Mendengar ini, Pariikshit menitikkan air mata gembira mengingat rahmat tertinggi yang dicapai oleh bakta agung Khatvaangga. Ia berseru, "Resi Yang Agung, mohon petunjuk apa yang harus saya lakukan sekarang; saya tidak menemukan kata-kata untuk mengutarakan kerinduan saya (kepada Tuhan). Hati saya sarat meluap dengan kebahagiaan jiwa." Ia duduk diam terpaku.

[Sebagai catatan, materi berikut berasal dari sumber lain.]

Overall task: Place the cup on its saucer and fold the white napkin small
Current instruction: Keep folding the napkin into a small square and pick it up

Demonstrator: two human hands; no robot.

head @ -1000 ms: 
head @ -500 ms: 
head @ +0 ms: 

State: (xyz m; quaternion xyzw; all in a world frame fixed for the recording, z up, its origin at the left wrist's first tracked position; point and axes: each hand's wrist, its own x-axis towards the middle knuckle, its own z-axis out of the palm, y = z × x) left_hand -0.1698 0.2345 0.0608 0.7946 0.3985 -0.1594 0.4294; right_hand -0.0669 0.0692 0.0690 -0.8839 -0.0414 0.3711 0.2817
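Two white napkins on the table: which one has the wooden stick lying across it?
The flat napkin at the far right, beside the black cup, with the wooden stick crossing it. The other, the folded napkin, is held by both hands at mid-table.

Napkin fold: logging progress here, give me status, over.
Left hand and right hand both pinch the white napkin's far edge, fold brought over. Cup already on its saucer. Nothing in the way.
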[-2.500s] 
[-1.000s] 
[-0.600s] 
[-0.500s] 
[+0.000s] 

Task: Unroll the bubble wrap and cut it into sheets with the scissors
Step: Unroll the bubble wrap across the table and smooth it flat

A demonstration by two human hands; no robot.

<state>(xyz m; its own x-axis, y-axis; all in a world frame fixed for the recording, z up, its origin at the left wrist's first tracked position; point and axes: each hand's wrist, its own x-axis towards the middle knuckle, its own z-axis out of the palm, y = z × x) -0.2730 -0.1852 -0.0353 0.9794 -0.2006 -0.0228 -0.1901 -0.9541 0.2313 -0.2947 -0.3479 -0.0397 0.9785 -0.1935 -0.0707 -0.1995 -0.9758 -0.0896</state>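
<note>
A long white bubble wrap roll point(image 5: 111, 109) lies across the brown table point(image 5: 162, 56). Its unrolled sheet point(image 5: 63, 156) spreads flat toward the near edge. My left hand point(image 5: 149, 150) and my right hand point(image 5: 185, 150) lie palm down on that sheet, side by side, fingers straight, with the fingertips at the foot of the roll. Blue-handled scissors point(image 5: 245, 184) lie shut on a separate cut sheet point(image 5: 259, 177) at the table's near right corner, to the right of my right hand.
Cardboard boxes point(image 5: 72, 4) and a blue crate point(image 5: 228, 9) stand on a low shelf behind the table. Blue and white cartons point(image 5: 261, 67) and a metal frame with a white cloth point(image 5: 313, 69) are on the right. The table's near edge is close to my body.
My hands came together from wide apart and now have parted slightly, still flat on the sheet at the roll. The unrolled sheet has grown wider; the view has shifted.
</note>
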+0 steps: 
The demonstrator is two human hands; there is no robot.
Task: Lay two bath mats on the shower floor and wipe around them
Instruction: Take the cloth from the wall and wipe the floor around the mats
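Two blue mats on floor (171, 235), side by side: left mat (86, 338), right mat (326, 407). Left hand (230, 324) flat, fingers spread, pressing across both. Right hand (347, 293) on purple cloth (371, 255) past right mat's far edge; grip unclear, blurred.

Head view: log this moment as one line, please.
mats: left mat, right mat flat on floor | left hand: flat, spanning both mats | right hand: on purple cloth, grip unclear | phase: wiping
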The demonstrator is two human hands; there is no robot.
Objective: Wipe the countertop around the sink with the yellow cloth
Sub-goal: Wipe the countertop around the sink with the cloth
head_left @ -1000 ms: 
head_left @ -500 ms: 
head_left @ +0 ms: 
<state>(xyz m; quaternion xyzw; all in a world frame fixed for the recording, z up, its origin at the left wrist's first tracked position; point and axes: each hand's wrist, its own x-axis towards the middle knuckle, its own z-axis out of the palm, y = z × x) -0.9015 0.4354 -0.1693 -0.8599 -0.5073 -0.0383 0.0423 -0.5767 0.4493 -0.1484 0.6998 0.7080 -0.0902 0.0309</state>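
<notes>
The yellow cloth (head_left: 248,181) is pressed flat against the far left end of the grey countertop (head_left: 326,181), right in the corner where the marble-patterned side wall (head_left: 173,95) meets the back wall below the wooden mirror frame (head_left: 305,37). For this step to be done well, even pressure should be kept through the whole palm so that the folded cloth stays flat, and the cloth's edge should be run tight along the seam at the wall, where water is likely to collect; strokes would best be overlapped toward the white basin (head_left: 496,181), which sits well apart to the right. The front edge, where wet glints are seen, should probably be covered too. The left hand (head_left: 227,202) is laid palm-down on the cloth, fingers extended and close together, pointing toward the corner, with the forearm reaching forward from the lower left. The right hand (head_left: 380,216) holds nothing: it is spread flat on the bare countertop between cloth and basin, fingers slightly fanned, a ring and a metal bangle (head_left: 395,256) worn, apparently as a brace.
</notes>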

Resi Shuka memberi nasehat, "Oh Maharaja, bekalilah diri Tuanku dengan pedang ketidakterikatan. Musnahkan rasa sayang yang keliru pada tubuh. Buanglah rasa kemilikan yang membuat Tuan melekat pada kawan dan kerabat Tuan. Duduklah dengan mantap di tepi sungai suci ini." Kemudian ketika Resi Shuka akan memulai penuturannya, Pariikshit tampak ingin mengajukan suatu pertanyaan. Melihat ini Resi Shuka berkata, "Tampaknya Tuanku bingung memikirkan sesuatu. Tanyakan kepada saya apa yang ingin Tuan ketahui dan lenyapkan keraguan itu dari ingatan Tuan." Segera raja berkata, "Resi Yang Agung! Sungguh Maharesi merupakan samudra belas kasihan. Bagaikan hidangan lezat bagi orang yang kelaparan, perkataan Maharesi membawa kesejukan yang menyenangkan bagi hati saya yang terbakar. Resi Yang Mulia, tadi Guru telah menceritakan kepada saya tentang awal penciptaan. Saya belum memahaminya dengan baik. Mengapa Tuhan yang tidak bersifat (tidak berwujud, imanen, dan transenden) mengambil wujud dan sifat? Mohon jelaskan hal ini kepada saya." Raja duduk dengan wajah penuh harap, penuh perhatian, memohon dengan sungguh-sungguh, ingin mendengarkan dan belajar.